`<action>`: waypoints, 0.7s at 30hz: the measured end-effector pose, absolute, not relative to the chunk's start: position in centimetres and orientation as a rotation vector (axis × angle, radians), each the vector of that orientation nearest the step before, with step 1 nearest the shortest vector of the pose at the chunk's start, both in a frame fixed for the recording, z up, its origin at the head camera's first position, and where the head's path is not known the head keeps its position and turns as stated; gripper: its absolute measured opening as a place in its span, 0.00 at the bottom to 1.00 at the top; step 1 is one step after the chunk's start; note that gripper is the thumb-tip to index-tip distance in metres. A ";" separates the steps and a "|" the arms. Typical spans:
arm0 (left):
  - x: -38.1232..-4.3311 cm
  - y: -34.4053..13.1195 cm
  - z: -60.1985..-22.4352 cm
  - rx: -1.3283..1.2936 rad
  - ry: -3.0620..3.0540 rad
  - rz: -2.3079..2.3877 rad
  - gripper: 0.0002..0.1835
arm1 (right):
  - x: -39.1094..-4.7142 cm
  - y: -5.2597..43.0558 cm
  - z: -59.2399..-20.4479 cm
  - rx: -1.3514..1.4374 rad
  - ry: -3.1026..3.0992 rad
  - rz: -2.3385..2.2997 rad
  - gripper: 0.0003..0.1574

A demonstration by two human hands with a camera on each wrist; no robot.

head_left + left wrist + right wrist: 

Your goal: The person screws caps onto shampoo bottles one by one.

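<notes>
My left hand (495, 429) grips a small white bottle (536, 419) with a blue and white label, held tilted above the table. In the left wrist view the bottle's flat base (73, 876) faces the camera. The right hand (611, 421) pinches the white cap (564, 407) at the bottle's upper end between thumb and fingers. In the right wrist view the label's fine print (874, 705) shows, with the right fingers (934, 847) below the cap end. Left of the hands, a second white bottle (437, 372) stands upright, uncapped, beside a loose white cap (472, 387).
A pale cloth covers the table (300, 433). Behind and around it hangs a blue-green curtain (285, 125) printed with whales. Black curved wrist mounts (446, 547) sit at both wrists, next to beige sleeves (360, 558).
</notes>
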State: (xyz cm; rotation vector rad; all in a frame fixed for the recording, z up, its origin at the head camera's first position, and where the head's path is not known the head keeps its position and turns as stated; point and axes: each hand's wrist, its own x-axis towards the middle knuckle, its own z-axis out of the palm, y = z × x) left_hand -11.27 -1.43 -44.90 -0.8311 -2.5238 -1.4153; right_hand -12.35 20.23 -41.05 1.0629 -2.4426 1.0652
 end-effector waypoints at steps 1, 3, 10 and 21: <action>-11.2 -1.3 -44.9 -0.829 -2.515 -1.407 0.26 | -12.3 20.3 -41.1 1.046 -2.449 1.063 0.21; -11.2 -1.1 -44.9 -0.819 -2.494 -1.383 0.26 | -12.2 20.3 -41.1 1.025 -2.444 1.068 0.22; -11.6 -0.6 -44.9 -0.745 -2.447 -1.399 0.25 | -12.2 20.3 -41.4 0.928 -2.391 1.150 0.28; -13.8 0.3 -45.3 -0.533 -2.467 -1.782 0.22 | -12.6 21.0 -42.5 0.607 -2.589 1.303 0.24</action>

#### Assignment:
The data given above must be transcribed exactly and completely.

#### Solution:
`<action>`: waypoints, 0.7s at 30hz: the measured end-effector pose, absolute, not relative to the chunk's start: position in centimetres and orientation as a rotation vector (axis × angle, radians), each the vector of that orientation nearest the step before, with step 1 nearest the shortest vector of the pose at the chunk's start, both in a frame fixed for the recording, z up, its origin at the head camera's first position, and where the head's path is not known the head keeps its position and turns as stated; gripper: its absolute measured opening as a place in its span, 0.00 at the bottom to 1.00 at the top; step 1 is one step after the chunk's start; note that gripper is the thumb-tip to index-tip distance in metres. A ";" separates the steps and a "|" the arms. Typical spans:
arm0 (left):
  - x: -38.1232..-4.3311 cm
  - y: -34.4053..13.1195 cm
  - z: -60.1985..-22.4352 cm
  - rx: -1.3283..1.2936 rad
  - ry: -3.0620..3.0540 rad
  - rz: -2.3079..2.3877 rad
  - gripper: 0.0002..0.1835
arm1 (right):
  - x: -39.1094..-4.7142 cm
  - y: -5.2597..43.0558 cm
  - z: -59.2399..-20.4479 cm
  - rx: -1.3514..1.4374 rad
  - ry: -3.1026..3.0992 rad
  - rz: -2.3385..2.2997 rad
  - gripper: 0.0003..0.1574

A demonstration by two human hands with a camera on each wrist; no robot.

head_left + left wrist + right wrist: 

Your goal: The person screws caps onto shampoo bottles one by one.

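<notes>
My left hand (495, 429) grips a small white bottle (536, 419) with a blue and white label, held tilted above the table. In the left wrist view the bottle's flat base (73, 876) faces the camera. The right hand (611, 421) pinches the white cap (564, 407) at the bottle's upper end between thumb and fingers. In the right wrist view the label's fine print (874, 705) shows, with the right fingers (934, 847) below the cap end. Left of the hands, a second white bottle (437, 372) stands upright, uncapped, beside a loose white cap (472, 387).
A pale cloth covers the table (300, 433). Behind and around it hangs a blue-green curtain (285, 125) printed with whales. Black curved wrist mounts (446, 547) sit at both wrists, next to beige sleeves (360, 558).
</notes>
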State: (xyz cm; rotation vector rad; all in a frame fixed for the recording, z up, its origin at the head camera's first position, and where the head's path is not known the head keeps its position and turns as stated; point and axes: each hand's wrist, its own x-axis towards the middle knuckle, its own z-axis out of the palm, y = z × x) left_hand -11.27 -1.43 -44.90 -0.8311 -2.5238 -1.4153; right_hand -12.35 20.23 -41.05 1.0629 -2.4426 1.0652
 end-effector waypoints at steps 1, 3, 10 and 21: <action>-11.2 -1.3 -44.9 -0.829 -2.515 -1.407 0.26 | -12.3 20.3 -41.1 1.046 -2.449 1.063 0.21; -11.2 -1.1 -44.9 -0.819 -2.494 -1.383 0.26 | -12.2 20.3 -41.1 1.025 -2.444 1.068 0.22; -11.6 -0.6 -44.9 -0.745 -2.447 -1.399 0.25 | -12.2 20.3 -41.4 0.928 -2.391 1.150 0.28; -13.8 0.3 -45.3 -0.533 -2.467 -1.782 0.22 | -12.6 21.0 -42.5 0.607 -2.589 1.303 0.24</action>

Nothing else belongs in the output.